Homicide bombers struck a humanitarian aid distribution point and a crowded restaurant in separate attacks Thursday in Iraq, killing at least 78 people in the deadliest day of violence to strike the country this year.

The bombings are the latest in a series of high-profile attacks that have raised concern of an uptick in violence as the U.S. military scales back its forces in Iraq ahead of a planned withdrawal by the end of 2011.

The latest attacks came as Iraqi security officials said they captured one of the most wanted leaders of the Al Qaeda-linked Sunni insurgency, an arrest that could deliver a significant blow to an intensified campaign of attacks.

The officials identified the arrested man as Abu Omar al-Baghdadi who's believed to lead the Islamic State of Iraq, an umbrella group of Sunni militant factions that is believed dominated by Al Qaeda in Iraq. However in the past, Iraqi officials have reported al-Baghdadi's arrest or killing, only to later say they were wrong. The U.S. military has even said al-Baghdadi could be a fictitious character used to give an Iraqi face to an organization dominated by foreign Al Qaeda fighters.

Al-Baghdadi has been a key target for U.S. and Iraqi forces for years. But little is known about his origins or real influence over insurgent groups. Those groups have staged a series of high-profile attacks in recent weeks, apparently including the two homicide blasts Thursday in Baghdad and north of the capital in Diyala province.

In Baghdad, a homicide bomber blew himself up among a group of Iraqis collecting humanitarian aid in a mainly Shiite area, killing at least 31 people, the Iraqi military said.

The attacker struck as police were distributing Iraqi Red Crescent food parcels in the central neighborhood of Karradah, the main Baghdad military spokesman said.

It not immediately clear who carried out the attack, but one witness said it appeared to be a woman. Women have been used in homicide bombings in Iraq, most recently during a Feb. 13 attack on Shiite pilgrims in Musayyib.

Muhanad Harbi, a shop owner near the blast site, said he saw a woman wearing a black robe wade into the crowd. He said it appeared she detonated an explosives belt.

Shanoon Humoud, 70, sat weeping amid burned food packages scattered on the ground. Her husband, her son and two grandchildren were killed in the blast.

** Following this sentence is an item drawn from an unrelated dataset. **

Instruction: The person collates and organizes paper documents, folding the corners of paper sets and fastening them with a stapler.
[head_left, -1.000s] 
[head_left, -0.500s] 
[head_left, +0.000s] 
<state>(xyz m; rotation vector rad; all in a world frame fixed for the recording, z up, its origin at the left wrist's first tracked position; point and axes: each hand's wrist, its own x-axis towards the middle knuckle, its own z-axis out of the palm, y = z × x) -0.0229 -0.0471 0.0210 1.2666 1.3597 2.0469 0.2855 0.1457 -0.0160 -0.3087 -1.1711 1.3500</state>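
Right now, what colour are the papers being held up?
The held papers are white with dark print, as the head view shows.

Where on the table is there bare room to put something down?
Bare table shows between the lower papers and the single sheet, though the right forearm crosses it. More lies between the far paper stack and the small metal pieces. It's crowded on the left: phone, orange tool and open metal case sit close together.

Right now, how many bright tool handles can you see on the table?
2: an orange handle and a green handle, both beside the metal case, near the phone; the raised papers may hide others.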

Humoud said she was in her apartment praying when she heard the blast.

"I came down to look for my relatives who were getting the food," she said. "But I couldn't find them."

Some police were among the 31 people killed and 51 people were wounded, the military said.

North of Baghdad, a homicide bomber killed 47 people, including Iranian pilgrims, in a crowded restaurant, said Iraqi and U.S. military officials.

Military spokesman Derrick Cheng said 47 people were killed and about 69 were wounded when the homicide bomber detonated an explosives vest near Muqdadiyah, an insurgent hotbed about 60 miles northeast of Baghdad.

Iraqi police and hospital officials said another 65 were wounded. Most of the wounded were pilgrims, the officials said.

The officials spoke on condition of anonymity because they were not authorized to release the information.

In Washington, Pentagon spokesman Bryan Whitman said the U.S. military was working to verify who was captured.

"I can't confirm ... the capture of a senior Al Qaeda member or that it was Baghdadi," he said. But he said he had no reason to doubt the credibility of the report.

Iraqi state television quoted military spokesman Maj. Gen. Qassim al-Moussawi as saying al-Baghdadi was arrested in Baghdad. Security officials also told The Associated Press he was captured.

In 2007, Iraq's government reported that al-Baghdadi had been killed and released photos of what it said was his body. Later, security officials said they had arrested al-Baghdadi. In both cases, the U.S. military said at the time it could not be confirmed and the reports turned out not to be true.

In March, a 17-minute audio message attributed to al-Baghdadi called Washington's announcement of a troop withdrawal timetable from Iraq "recognition of defeat." The statement was carried on militant Web sites.

Also Thursday, American soldiers who specialize in clearing bombs from roads boarded a plane Thursday from Iraq to the Taliban heartland in southern Afghanistan, part of the largest movement of personnel and equipment between the two war fronts.

President Barack Obama is deploying 17,000 more troops to Afghanistan to beef up U.S. operations there.

U.S. military commanders have said the sharp decline in violence in Iraq and the increasing capabilities of Iraq's security forces made it possible to transition the soldiers.